Il suo vero tono è stato celebrato quando sono rimasti in gara senza Jokić. Ma il mite professore non si è rivelato l’ideale quando la squadra JV dei Golden State Warriors ha sconfitto Denver lo scorso fine settimana nel quarto trimestre.
Sorsero domande.
Adelman era pronto per questa sfida come primo allenatore con le aspettative più alte?
Ciò che è accaduto mercoledì alla Ball Arena ha ripristinato la fiducia, anche se la convinzione dura solo fino alla partita successiva, mentre Denver affronta il programma più duro rimanente nella NBA.
I Nuggets hanno risposto all’imbarazzante sconfitta contro i Warriors mantenendo i Celtics a 84 punti, il minimo concesso da Denver in questa stagione.
È chiaro che Adelman ha l’orecchio e il rispetto dei suoi giocatori.
“Quando hai un lavoro come il mio, fai semplicemente del tuo meglio, sii il più onesto possibile con questi ragazzi perché il punto centrale è aiutarli ad avere successo. Se loro riescono, tutti noi avremo successo. Questo è il modo in cui vedo la cosa,” ha detto Adelman quando gli ho chiesto di questa tensione e dei recenti problemi. “Mentre sono qui, sarò semplicemente brutalmente onesto con loro. E cercherò di mantenere una buona atmosfera nello spogliatoio”.

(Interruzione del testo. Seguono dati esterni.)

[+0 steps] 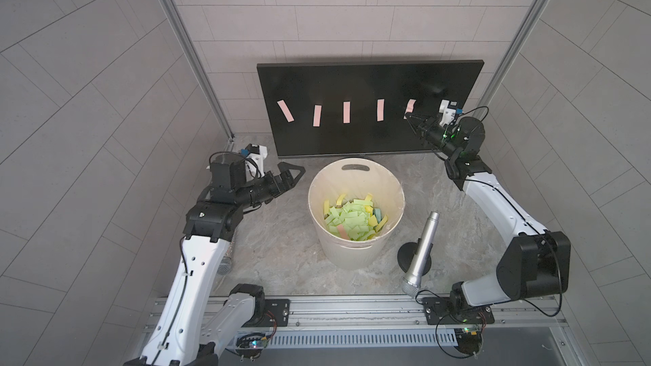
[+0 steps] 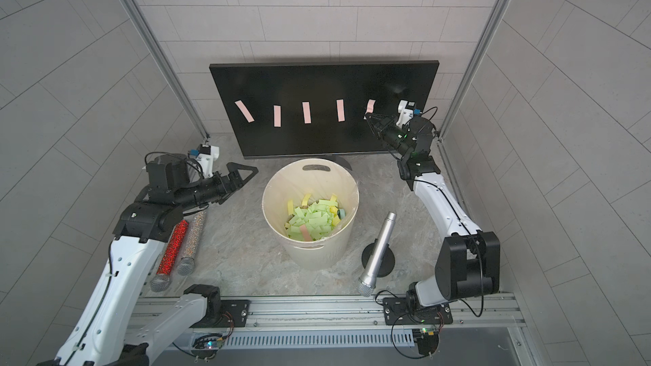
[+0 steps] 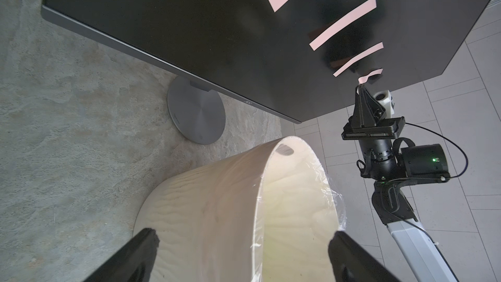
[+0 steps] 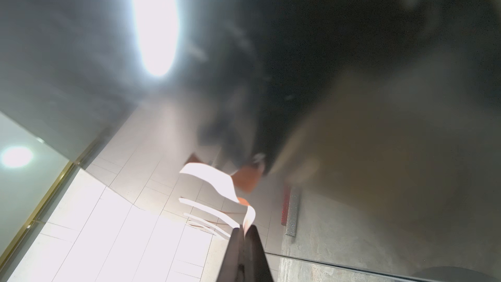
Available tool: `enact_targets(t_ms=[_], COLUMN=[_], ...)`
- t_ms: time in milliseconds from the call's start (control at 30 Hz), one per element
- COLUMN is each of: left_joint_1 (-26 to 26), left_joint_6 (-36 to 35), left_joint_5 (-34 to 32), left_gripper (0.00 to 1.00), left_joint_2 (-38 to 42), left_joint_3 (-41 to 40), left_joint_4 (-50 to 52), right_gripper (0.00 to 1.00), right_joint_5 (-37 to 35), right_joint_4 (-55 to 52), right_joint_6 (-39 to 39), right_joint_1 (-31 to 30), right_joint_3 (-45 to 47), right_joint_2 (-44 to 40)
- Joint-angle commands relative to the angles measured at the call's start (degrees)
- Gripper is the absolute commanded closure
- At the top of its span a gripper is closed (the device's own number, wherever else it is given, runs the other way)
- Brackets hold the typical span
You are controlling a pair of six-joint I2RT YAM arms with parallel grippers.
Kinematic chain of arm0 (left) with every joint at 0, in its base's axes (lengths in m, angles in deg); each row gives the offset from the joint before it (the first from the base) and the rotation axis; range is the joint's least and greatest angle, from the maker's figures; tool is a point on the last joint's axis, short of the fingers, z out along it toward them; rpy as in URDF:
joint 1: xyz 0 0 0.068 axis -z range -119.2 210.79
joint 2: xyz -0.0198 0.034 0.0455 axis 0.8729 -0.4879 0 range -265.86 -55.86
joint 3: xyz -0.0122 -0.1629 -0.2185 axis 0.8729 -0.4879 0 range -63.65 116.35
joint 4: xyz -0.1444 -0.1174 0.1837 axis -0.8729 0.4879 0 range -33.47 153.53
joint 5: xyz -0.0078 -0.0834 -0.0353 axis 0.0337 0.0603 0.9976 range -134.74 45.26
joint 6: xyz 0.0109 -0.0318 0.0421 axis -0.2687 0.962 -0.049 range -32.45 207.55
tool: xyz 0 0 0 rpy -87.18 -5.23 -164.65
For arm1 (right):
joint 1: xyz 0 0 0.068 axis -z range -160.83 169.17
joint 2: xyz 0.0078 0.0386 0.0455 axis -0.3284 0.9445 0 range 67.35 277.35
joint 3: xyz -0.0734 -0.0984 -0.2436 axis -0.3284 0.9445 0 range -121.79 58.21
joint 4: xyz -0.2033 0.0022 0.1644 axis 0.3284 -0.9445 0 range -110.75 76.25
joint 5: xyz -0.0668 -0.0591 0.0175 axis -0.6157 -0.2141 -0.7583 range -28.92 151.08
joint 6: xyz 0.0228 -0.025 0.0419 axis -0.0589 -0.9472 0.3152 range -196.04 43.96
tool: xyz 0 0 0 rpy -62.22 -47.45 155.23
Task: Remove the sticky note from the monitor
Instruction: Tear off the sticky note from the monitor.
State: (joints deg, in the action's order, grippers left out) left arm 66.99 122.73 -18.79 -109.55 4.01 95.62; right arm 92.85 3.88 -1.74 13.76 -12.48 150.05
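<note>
Partly peeled, the rightmost pink sticky note (image 1: 410,103) on the monitor (image 1: 352,82) is clamped at its lower end by the right fingers (image 1: 415,123); its upper end seems stuck. Four other notes (image 1: 347,112) are untouched. The left fingers (image 3: 130,256) are held apart beside the bucket (image 1: 352,258).

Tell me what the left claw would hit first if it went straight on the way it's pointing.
Probably the bucket: seen from the left wrist, its wall fills the gap ahead of the open left claw. The monitor stands farther back.
</note>
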Motion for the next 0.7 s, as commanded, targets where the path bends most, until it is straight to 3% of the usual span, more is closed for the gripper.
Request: enact_targets(t_ms=[0,667], left_joint_1=[0.20,0.25], left_joint_6=[-0.20,1.02], left_joint_5=[0.21,0.50], left_gripper=[0.00,0.00], left_joint_2=[0.87,2.05], left_joint_3=[-0.23,0.15], left_joint_4=[0.64,0.59], right_gripper=[1.00,1.00], right_joint_5=[0.31,3.49], right_joint_4=[-0.80,-9.76], right_joint_6=[-1.52,-6.87], right_joint_1=[-0.22,-1.61], right_joint_3=[0.79,1.06], right_joint_2=[-3.46,-12.86])
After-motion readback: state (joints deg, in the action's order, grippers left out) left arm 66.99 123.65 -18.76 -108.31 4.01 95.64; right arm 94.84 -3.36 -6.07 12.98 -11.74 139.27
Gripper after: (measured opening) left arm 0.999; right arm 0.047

Adelman conosce il polso della sua squadra. Capisce le loro sfide. Il pericolo di restare troppo positivi, però, è che i giocatori possano usarlo contro l’allenatore.
Fino ad ora Adelman ha gestito questo percorso di slalom. Quando il roster e la formazione titolare cambiavano ogni giorno, è stato lui a ottenere il meglio da Peyton Watson, Jalen Pickett, Zeke Nnaji e DaRon Holmes II. Ha fatto loro credere nel giocare la mano calda.

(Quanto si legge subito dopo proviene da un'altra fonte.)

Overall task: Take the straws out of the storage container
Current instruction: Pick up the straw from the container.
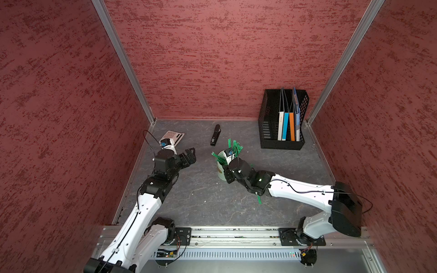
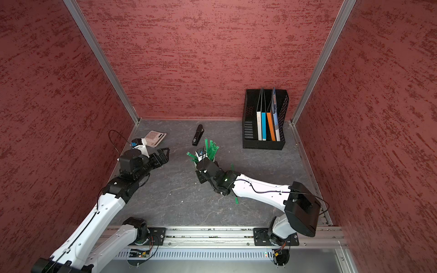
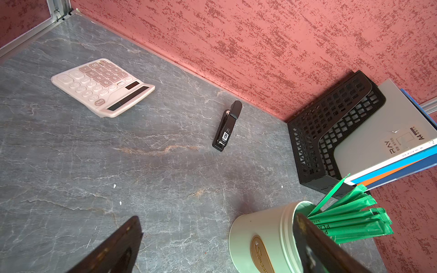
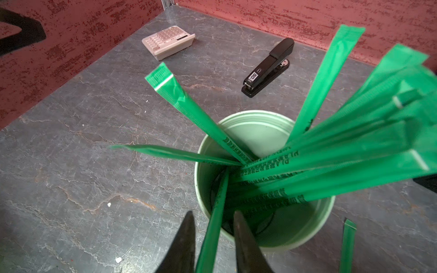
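Here, R jaws slightly spread astride one straw (image 4: 212,231) over container (image 4: 260,132) rim; L jaws wide.

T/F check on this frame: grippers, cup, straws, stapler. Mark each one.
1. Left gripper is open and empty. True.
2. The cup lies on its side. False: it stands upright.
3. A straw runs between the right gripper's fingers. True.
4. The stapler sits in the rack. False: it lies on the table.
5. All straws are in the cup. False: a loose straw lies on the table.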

Ma con i titolari che dovrebbero essere intatti già giovedì prossimo, nessuno vuole sapere come si sono sviluppati i giovani giocatori. Beh, forse Calvin “Too Easy” Booth lo sa, ma a nessuno importa cosa pensa.
Riguarda i migliori giocatori dei Nuggets che raggiungono insieme il loro tetto. Così verrà definita questa stagione. Torneranno sempre su questo non appena torneranno i cinque originali, proprietari di un record di 8-2 quando erano insieme a novembre.
La sconfitta contro Golden State, lo strangolamento contro i Clippers, il tracollo contro Cleveland iniziarono a creare la percezione che forse, solo forse, i Nuggets si stessero approfittando di Adelman.
Mentre Malone era un martello su un chiodo, Adelman guida con numeri e sfumature.
Malone era diretto. Ma è stato come un pugno sul naso. Adelman si affida a un guanto di velluto per esprimere il suo punto.
Malone si è allenato come se fosse nella NFL, non disposto a rinunciare a un quarto, per non parlare di una partita. Adelman fornisce copertura ai giocatori, riconoscendo la lunghezza del programma, uno dopo l’altro, e rende impossibili da ripetere ogni sera sforzi difensivi come quelli contro Boston.
Lui fa notare le cose. Ma li consuma.
I Nuggets insistono sul fatto che il metodo funziona e che possono gestire la verità.
“Così dovrebbe essere. Perché questa è la nostra squadra. Nessun altro verrà a fare il lavoro per noi”, ha detto Jokic mercoledì. “Se vogliamo essere migliori, dobbiamo essere onesti con noi stessi.”
Bruce Brown, che ha cambiato la partita di mercoledì con la sua copertura di Jaylen Brown, ha aggiunto: “Ti piacciono gli allenatori così. Non ti piacciono gli allenatori che vanno in giro e non ti dicono come stanno le cose. Se sono lento, ho bisogno che il mio (gluteo) si alzi un po’. Penso che questo ci piaccia come squadra.”
Allora dimostralo. Ai Nuggets restano 23 partite. Circa la metà dovrebbe includere Aaron Gordon e Watson. Non ci saranno scuse.
Adelman è responsabile e intelligente, il suo tono è più da yacht rock che da combattimento rock. È questo l’approccio giusto per raggiungere i playoff in profondità?
La domanda continua mentre i Nuggets affrontano partite che devono prendere per la gola. Adelman, sempre altruista, si concentra sempre sui giocatori, riguarda loro. Ma giusto o no, le prossime sei settimane ci diranno molto su di lui.